- _EXERCISE_: Below are records; count how many of their lines contain the word "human" and give the number alone.

- _DATA EXTRACTS_:
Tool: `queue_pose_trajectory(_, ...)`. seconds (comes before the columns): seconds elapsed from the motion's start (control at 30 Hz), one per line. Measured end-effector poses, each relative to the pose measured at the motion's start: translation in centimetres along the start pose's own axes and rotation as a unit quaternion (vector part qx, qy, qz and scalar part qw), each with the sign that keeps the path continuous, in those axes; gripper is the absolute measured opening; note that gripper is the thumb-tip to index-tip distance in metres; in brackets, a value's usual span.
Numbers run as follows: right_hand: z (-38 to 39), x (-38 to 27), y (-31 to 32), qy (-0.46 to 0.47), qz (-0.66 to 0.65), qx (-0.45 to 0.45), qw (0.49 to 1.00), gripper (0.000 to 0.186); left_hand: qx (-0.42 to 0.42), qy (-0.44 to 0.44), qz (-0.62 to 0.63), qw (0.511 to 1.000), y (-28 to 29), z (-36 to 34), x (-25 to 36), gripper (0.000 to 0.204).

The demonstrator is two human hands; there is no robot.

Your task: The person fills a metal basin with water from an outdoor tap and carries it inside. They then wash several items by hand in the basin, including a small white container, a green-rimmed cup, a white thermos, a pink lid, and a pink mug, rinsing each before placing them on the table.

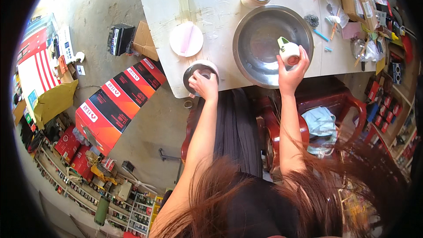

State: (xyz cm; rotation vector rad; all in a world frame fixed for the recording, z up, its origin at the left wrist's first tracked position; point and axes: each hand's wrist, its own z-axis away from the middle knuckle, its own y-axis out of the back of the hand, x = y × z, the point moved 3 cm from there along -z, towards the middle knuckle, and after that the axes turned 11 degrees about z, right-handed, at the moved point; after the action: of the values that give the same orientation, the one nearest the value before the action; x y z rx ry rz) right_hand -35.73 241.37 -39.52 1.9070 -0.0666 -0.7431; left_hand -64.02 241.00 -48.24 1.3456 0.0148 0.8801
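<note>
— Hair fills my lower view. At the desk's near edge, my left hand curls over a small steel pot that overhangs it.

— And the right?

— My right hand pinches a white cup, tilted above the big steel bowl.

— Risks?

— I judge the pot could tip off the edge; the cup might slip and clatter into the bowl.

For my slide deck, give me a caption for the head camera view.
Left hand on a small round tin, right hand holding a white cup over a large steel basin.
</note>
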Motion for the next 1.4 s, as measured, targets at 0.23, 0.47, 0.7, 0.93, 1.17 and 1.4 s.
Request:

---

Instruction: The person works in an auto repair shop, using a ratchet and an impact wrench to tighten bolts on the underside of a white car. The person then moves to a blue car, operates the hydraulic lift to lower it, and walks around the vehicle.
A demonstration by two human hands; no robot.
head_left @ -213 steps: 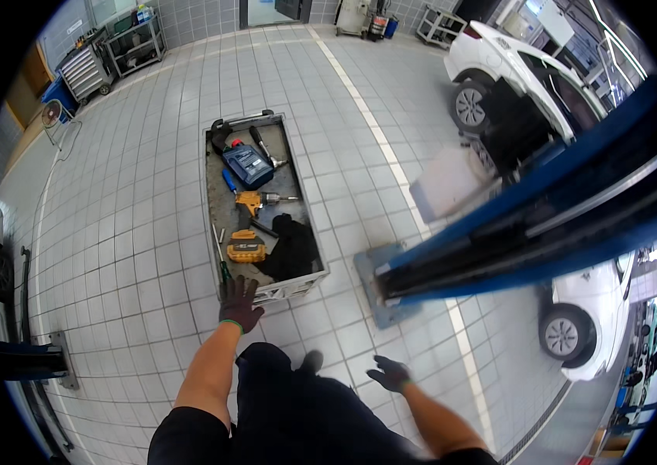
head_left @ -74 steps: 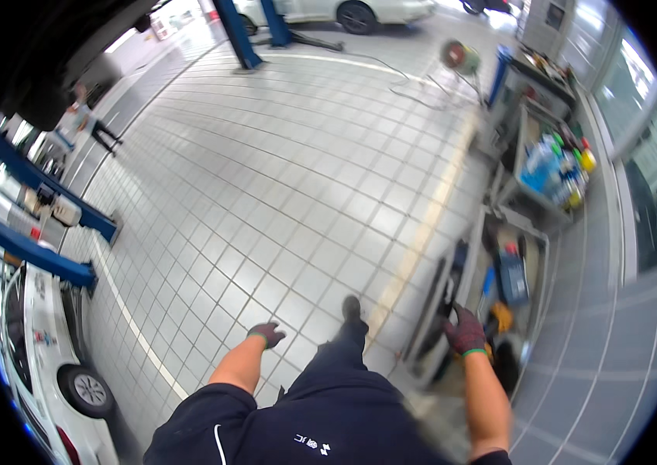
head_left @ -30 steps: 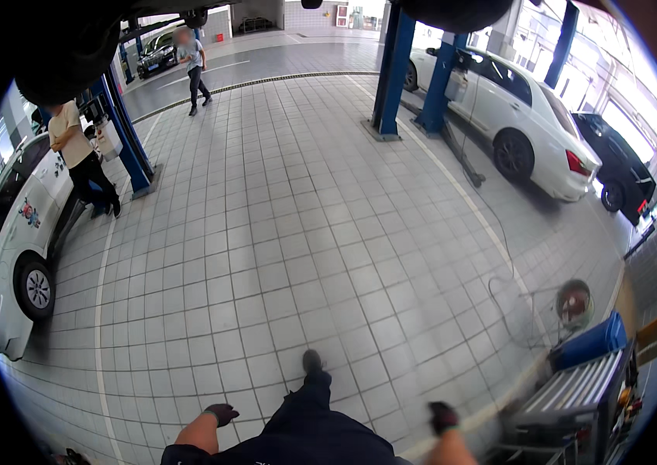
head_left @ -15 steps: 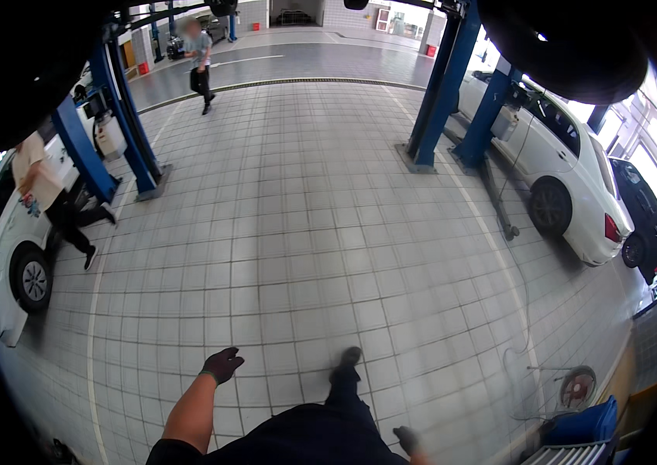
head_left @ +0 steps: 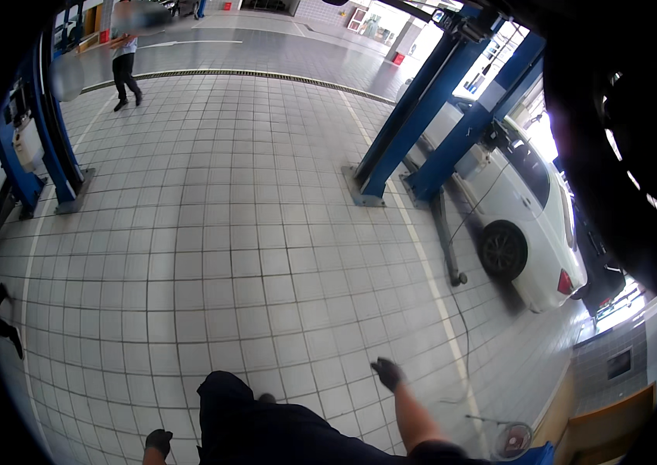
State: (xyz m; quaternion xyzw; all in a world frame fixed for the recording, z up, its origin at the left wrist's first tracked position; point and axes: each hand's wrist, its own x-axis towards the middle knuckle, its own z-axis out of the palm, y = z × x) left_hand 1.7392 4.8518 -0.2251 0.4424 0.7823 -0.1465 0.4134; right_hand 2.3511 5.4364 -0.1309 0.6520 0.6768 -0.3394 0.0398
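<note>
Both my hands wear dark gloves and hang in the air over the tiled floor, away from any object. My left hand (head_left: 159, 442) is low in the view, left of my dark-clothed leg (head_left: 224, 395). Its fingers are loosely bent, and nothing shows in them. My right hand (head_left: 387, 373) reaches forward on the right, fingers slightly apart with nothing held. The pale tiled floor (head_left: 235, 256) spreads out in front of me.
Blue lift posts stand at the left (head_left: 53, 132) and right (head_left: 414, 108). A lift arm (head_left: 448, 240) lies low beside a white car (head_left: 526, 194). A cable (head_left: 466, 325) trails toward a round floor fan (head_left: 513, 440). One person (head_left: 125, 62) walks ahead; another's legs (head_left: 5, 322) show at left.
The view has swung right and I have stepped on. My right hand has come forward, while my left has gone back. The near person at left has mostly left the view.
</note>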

- _WORKED SOLUTION_: 2